To disseminate information and promote the benefits of this research and ensure the relevant stakeholders are consulted throughout the project we will continue to actively work with AHDB to ensure the aims of the project continue to meet the needs of horticulturalists and undertake three stakeholder events along with innovative mechanisms for wider public engagement:

Stakeholder KE event: Host a 1 day outreach / engagement meeting in the project's final year to demonstrate research outcomes and communicate findings to growers, industry bodies and key policy makers.

Great Yorkshire show: We will hire a stand to host a 3-day public engagement event at the Great Yorkshire Show 2021 and 2022. This will showcase our research and engage the Yorkshire horticultural community and public with its findings and applications.

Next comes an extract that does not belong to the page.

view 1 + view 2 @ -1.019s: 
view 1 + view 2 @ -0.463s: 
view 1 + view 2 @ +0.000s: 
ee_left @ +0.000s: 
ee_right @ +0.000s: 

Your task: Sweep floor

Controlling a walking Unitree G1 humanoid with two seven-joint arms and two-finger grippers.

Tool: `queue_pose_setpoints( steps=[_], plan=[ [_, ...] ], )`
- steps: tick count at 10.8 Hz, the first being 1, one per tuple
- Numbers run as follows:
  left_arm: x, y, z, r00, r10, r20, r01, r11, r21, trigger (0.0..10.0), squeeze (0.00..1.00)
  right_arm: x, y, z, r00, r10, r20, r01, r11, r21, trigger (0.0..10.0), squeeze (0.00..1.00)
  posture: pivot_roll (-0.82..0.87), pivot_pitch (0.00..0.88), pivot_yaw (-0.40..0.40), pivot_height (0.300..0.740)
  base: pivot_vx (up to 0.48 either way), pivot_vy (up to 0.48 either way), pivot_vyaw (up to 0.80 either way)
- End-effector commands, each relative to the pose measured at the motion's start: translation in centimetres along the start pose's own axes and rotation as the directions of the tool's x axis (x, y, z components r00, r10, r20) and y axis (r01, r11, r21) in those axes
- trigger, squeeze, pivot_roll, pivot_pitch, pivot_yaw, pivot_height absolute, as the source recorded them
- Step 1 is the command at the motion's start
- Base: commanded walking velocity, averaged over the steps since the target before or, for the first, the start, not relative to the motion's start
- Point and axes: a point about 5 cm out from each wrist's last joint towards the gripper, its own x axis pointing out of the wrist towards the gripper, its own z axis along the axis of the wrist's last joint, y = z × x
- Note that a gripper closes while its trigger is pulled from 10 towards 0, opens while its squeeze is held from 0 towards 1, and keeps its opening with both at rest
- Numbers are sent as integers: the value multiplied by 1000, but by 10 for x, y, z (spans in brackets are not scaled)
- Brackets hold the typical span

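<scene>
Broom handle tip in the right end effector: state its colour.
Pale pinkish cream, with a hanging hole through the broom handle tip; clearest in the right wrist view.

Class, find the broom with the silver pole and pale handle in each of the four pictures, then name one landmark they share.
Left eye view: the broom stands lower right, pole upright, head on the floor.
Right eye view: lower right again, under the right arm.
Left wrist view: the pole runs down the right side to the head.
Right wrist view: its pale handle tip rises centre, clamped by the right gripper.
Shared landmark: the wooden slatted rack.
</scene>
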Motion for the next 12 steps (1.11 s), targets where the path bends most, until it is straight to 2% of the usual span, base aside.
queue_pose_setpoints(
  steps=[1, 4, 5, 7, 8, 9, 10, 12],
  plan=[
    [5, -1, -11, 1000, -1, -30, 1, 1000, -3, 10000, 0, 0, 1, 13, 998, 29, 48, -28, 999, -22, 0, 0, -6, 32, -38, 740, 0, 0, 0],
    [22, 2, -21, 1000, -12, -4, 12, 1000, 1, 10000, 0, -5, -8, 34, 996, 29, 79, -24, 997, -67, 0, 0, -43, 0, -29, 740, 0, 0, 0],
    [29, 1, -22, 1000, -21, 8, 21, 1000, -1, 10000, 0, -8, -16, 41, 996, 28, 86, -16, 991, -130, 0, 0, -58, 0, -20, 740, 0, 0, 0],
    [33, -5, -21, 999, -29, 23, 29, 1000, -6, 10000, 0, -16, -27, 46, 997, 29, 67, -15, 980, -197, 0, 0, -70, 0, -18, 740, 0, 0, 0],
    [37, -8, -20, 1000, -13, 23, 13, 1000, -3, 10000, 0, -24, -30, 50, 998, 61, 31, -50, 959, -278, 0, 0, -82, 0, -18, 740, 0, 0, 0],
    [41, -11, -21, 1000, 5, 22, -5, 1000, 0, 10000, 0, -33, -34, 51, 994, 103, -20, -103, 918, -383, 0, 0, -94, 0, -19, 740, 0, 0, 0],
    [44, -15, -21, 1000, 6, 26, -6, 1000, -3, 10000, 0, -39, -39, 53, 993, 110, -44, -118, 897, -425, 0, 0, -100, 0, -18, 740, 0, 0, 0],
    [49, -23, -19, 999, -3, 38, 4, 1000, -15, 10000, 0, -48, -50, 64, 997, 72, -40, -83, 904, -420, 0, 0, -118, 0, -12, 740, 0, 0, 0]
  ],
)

Info-graphic video: Our project is synthetic by nature and will inherently draw together these complex themes thus providing and excellent opportunity to develop communication tools for the public and other stakeholders such as NGOs. Here, we plan to address this issue via social media. Working with renowned Australian digital artist and social media expert, Kira Askaroff, and UK musician/science communicator, Ryan Taylor, we will develop a short (90- 120 second) infographic video for dissemination via social media platforms such as Facebook and Twitter that provides this much needed, accessible synthesis of the central issues surrounding beneficial microbes in sustainable agriculture/horticulture.

Fact Sheets and Policy Briefs: Dissemination materials for the above series of events will be distilled into 2-page Fact Sheets/ Policy briefs that summarise key findings and advice for growers and hydroponics practitioners.